• [WHAT YOU SHOULD DO]: Line by line, output the material without altering anything.

• [INFORMATION PROVIDED]:
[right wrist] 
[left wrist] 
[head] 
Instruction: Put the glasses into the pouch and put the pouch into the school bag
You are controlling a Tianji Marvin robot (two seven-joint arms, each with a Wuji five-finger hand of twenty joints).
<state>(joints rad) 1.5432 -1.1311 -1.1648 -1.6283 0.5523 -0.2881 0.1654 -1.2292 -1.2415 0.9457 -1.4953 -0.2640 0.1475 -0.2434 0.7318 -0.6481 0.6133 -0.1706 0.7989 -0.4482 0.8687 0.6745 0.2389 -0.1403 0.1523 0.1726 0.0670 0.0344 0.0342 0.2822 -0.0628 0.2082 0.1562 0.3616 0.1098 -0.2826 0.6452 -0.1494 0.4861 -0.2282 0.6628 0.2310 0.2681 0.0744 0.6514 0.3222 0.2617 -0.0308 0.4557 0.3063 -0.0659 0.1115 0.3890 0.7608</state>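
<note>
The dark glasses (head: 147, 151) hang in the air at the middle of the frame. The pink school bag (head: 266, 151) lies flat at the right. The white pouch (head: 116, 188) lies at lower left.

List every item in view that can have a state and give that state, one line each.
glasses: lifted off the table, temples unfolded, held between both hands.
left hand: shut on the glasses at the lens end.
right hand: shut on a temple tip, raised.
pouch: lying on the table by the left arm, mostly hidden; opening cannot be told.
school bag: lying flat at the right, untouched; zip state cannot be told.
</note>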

• [FINISHED EXERCISE]:
[right wrist] 
[left wrist] 
[head] 
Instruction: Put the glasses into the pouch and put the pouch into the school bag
You are controlling a Tianji Marvin robot (two seven-joint arms, each with a Wuji five-finger hand of twenty joints).
<state>(joints rad) 1.5432 -1.1311 -1.1648 -1.6283 0.5523 -0.2881 0.1654 -1.2292 -1.2415 0.9457 -1.4953 -0.2640 0.1475 -0.2434 0.7318 -0.6481 0.6133 -0.1706 0.7989 -0.4482 0.8687 0.6745 0.2389 -0.1403 0.1523 0.1726 0.0670 0.0344 0.0342 0.2822 -0.0628 0.2082 0.1562 0.3616 0.1098 -0.2826 0.6452 -0.1494 0.4861 -0.2282 0.6628 0.2310 0.2681 0.0744 0.6514 0.3222 0.2617 -0.0308 0.4557 0.3063 -0.0659 0.1115 0.3890 0.7608</state>
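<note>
The dark glasses (head: 147, 151) hang in the air at the middle of the frame. The pink school bag (head: 266, 151) lies flat at the right. The white pouch (head: 116, 188) lies at lower left.

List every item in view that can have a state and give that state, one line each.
glasses: lifted off the table, temples unfolded, held between both hands.
left hand: shut on the glasses at the lens end.
right hand: shut on a temple tip, raised.
pouch: lying on the table by the left arm, mostly hidden; opening cannot be told.
school bag: lying flat at the right, untouched; zip state cannot be told.
</note>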

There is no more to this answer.